A Espanha registrou, nesta segunda-feira (29/11), o primeiro caso da variante Ômicron do novo coronavírus no país. O caso foi confirmado pela unidade de microbiologia do hospital Gregorio Maranon, em Madrid, após sequenciamento genético do vírus.

O paciente é um homem de 51 anos que chegou da África do Sul no domingo (28/11), após uma escala em Amsterdã, na Holanda. De acordo com as autoridades espanholas, ele apresenta sintomas leves e passa bem.

Primeiro caso na Suécia

A Agência de Saúde Pública da Suécia também confirmou o primeiro caso de Covid-19 relacionado à nova linhagem, nesta segunda-feira.

Em um comunicado, a agência informou que o caso foi descoberto a partir da análise de um teste feito há pouco mais de uma semana por um passageiro que esteve na África do Sul.
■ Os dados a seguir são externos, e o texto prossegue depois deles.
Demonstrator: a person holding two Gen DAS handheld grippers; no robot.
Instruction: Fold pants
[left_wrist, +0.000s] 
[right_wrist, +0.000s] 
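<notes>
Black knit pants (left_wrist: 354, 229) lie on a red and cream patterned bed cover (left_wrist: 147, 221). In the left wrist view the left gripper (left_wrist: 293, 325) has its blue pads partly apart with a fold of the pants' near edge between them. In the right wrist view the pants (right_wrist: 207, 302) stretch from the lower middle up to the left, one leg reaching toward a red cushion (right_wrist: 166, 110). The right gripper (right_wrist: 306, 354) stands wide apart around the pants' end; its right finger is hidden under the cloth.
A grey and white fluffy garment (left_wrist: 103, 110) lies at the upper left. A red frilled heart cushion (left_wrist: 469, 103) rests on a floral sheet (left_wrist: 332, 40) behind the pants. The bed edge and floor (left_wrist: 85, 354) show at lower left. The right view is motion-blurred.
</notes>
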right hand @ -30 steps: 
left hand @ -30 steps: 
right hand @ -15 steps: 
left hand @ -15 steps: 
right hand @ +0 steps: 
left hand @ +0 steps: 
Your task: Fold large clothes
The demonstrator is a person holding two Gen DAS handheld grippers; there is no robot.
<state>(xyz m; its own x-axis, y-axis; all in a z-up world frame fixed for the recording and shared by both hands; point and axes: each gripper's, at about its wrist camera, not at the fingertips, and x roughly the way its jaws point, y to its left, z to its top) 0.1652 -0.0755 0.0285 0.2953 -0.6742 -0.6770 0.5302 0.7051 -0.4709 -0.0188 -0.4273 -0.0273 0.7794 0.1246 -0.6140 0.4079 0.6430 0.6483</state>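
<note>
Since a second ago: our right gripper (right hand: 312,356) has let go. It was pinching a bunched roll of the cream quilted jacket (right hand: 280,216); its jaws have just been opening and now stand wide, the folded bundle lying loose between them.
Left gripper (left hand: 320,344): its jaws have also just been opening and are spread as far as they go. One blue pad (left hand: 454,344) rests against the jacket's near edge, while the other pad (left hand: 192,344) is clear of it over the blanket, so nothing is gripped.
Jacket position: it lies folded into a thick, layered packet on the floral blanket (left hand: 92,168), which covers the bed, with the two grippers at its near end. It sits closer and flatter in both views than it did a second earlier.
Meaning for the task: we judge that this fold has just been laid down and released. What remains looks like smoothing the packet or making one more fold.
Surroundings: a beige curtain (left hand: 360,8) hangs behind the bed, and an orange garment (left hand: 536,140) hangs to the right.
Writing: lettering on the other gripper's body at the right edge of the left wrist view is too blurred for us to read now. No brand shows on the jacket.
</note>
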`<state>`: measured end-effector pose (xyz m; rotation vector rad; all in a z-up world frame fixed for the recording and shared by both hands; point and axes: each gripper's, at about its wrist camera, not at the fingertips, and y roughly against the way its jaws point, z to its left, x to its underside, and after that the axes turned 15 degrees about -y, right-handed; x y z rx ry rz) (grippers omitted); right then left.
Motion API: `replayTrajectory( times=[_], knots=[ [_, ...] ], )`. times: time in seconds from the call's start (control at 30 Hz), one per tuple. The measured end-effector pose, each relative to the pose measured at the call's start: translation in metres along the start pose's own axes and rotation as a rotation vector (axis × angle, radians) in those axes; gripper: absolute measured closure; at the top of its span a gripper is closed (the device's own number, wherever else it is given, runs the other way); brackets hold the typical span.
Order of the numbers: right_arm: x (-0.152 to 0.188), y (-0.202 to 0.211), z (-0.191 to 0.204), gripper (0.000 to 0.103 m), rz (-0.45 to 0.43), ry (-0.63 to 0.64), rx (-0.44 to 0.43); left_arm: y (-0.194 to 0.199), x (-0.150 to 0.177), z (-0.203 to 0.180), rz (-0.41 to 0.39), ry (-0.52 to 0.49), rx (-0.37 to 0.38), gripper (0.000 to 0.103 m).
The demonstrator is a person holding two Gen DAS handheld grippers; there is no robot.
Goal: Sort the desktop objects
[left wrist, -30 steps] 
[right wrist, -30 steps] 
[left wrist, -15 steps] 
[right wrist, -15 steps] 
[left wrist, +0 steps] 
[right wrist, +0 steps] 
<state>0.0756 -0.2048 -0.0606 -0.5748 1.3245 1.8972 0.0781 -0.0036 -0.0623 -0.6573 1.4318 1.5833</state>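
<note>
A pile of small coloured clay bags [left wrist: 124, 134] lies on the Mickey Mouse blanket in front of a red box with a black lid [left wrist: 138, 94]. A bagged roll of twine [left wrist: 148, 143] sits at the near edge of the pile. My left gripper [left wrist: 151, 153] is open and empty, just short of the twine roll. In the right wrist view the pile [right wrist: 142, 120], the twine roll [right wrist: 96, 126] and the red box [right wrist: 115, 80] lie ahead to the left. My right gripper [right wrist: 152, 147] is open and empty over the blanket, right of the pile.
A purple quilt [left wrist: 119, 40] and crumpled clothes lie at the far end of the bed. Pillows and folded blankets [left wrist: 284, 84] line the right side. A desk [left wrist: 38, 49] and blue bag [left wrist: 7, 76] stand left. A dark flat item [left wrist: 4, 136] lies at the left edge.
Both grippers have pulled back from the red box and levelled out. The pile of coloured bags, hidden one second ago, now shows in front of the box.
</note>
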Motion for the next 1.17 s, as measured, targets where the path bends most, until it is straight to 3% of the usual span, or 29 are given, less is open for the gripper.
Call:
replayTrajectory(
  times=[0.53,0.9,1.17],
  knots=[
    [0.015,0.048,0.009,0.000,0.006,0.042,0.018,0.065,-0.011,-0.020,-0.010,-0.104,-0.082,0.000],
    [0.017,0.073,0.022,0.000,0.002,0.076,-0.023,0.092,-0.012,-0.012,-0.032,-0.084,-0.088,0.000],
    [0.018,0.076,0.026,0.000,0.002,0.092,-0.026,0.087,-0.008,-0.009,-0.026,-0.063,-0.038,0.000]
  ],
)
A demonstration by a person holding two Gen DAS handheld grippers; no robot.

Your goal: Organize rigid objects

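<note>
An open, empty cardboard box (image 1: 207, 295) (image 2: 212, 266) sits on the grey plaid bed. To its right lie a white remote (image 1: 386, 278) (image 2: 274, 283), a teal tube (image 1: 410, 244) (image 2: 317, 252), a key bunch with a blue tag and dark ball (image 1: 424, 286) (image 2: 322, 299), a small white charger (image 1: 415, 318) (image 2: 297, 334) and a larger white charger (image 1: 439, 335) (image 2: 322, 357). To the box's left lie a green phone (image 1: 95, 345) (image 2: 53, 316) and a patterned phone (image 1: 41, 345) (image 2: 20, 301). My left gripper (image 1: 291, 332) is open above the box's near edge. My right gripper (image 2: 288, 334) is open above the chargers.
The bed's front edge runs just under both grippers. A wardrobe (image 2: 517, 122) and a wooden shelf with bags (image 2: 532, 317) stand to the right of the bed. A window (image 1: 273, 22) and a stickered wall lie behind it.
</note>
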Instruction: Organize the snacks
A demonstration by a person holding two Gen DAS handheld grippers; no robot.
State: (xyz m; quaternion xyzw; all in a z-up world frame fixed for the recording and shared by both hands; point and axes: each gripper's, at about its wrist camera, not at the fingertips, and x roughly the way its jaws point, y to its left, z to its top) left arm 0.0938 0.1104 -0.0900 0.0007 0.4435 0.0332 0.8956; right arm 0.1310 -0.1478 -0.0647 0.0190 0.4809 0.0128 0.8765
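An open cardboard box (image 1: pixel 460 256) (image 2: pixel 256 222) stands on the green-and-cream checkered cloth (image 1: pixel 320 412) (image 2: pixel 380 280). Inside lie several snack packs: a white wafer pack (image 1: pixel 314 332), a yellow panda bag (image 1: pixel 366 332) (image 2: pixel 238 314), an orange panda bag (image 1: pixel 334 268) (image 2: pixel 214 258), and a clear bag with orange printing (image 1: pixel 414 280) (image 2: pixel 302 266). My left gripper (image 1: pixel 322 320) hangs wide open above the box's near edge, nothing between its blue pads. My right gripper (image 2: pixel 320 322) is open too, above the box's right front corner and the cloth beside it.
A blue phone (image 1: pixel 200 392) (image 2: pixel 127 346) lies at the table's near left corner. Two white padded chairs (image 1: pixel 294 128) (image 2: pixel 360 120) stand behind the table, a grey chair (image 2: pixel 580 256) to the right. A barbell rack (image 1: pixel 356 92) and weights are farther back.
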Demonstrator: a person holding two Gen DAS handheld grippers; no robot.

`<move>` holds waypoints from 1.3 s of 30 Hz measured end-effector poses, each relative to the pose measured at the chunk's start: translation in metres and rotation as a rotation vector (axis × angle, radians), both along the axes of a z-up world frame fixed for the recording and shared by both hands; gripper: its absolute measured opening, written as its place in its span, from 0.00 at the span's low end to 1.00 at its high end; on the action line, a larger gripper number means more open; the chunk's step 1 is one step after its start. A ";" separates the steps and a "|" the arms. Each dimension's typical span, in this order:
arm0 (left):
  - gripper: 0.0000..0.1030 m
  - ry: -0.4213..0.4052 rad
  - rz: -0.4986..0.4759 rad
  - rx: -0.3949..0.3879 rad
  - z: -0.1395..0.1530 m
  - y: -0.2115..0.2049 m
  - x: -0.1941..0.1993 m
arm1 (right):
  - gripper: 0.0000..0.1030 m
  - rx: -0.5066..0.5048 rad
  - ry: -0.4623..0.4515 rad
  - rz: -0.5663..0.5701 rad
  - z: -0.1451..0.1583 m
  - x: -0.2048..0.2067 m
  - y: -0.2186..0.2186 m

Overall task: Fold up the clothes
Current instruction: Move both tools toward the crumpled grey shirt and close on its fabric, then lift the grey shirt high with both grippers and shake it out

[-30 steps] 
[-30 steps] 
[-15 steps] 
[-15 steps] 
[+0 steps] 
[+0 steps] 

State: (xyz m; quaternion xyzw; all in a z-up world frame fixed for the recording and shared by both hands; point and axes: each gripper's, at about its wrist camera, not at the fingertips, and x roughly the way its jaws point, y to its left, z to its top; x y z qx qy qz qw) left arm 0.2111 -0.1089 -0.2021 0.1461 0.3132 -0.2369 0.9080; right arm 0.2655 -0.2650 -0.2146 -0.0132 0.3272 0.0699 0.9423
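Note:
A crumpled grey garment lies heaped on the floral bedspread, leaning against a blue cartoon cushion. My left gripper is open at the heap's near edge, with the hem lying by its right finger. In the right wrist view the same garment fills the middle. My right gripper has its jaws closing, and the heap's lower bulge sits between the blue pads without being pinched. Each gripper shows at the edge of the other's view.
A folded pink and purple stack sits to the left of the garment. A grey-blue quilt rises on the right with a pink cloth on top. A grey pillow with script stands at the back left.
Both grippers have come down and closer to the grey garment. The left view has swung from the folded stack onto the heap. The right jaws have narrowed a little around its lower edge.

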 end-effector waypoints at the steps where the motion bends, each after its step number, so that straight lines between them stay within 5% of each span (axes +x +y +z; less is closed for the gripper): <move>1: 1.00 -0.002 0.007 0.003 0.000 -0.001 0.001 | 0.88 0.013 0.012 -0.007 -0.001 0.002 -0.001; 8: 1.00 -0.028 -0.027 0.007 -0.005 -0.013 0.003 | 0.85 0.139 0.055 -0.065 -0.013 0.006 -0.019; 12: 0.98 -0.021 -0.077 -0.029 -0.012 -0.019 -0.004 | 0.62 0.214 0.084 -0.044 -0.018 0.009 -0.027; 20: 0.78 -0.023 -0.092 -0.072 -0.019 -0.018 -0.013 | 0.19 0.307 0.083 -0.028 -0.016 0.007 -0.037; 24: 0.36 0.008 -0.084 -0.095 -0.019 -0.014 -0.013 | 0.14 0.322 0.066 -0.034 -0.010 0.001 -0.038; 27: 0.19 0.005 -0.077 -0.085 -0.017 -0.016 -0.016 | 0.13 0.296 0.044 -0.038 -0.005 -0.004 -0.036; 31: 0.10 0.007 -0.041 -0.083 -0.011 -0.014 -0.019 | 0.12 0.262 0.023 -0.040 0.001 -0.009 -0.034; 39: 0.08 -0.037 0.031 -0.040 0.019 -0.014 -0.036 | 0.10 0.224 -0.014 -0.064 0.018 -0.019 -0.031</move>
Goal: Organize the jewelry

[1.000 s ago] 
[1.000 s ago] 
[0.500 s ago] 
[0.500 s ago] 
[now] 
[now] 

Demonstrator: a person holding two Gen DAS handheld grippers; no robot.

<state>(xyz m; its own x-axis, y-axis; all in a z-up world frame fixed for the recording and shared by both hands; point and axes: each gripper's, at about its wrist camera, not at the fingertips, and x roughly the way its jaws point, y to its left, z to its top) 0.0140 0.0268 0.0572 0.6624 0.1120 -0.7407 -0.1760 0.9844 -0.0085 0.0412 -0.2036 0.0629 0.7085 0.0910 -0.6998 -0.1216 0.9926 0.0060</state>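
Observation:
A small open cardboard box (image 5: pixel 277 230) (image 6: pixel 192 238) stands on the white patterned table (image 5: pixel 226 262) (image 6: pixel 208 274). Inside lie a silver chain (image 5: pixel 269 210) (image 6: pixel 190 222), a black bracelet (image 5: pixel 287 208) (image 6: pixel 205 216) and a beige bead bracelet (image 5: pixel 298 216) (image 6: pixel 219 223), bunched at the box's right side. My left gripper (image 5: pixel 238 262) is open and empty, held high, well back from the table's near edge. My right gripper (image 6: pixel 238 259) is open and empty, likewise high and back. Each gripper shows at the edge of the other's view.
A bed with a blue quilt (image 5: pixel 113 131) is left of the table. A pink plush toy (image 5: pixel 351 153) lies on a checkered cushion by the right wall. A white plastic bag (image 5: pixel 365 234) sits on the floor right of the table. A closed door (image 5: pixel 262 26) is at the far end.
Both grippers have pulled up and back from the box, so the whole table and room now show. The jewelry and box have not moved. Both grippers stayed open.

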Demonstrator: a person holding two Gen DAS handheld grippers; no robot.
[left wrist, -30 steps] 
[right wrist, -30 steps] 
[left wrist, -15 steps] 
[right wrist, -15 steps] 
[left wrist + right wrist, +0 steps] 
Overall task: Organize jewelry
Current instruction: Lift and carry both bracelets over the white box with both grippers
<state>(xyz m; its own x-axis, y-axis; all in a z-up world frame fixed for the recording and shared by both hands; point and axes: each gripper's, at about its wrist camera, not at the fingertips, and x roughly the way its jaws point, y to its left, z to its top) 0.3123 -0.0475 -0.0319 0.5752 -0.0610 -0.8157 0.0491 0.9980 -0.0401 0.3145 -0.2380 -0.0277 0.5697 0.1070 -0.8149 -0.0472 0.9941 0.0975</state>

“Esperava-se que encontrássemos a variante também na Suécia, pois ela foi descoberta em vários outros países da Europa. As informações que temos sobre a variante significam que devemos levá-la muito a sério até sabermos mais sobre ela ”, disse a agência.

Casos pelo mundo

Além da África do Sul – considerado o epicentro da Ômicron -, a nova variante já foi encontrada também na Alemanha, Austrália, Áustria, Bélgica, Botswana, Canadá, Dinamarca, Escócia, França, Reino Unido, Holanda, Hong Kong, Israel, Itália e Portugal.

Até o momento, não foram registradas mortes associadas à nova cepa do coronavírus. No domingo (28/11), a Anvisa informou que um paciente vindo da África testou positivo para a Covid-19. No entanto, ainda não se sabe se a cepa que o contaminou foi a Ômicron.

Transmissibilidade

Apesar de a Ômicron ter chegado rapidamente em países dos cinco continentes, ainda não é possível afirmar que a variante é mais transmissível do que as demais.

Estudos epidemiológicos estão em andamento na África do Sul. As pesquisas visam identificar se o aumento expressivo de casos no país está relacionado às características dela ou a outros fatores, como a baixa taxa de vacinação no país – só 24% da população sul-africana concluiu o esquema de imunização.

Reinfecção

As primeiras evidências sugerem que o risco de uma pessoa que já teve Covid-19 no passado desenvolver a doença novamente após ser infectada com a Ômicron é maior, em comparação com as outras variantes de preocupação. Segundo a OMS, mais informações sobre o assunto estarão disponíveis nos próximos dias e semanas.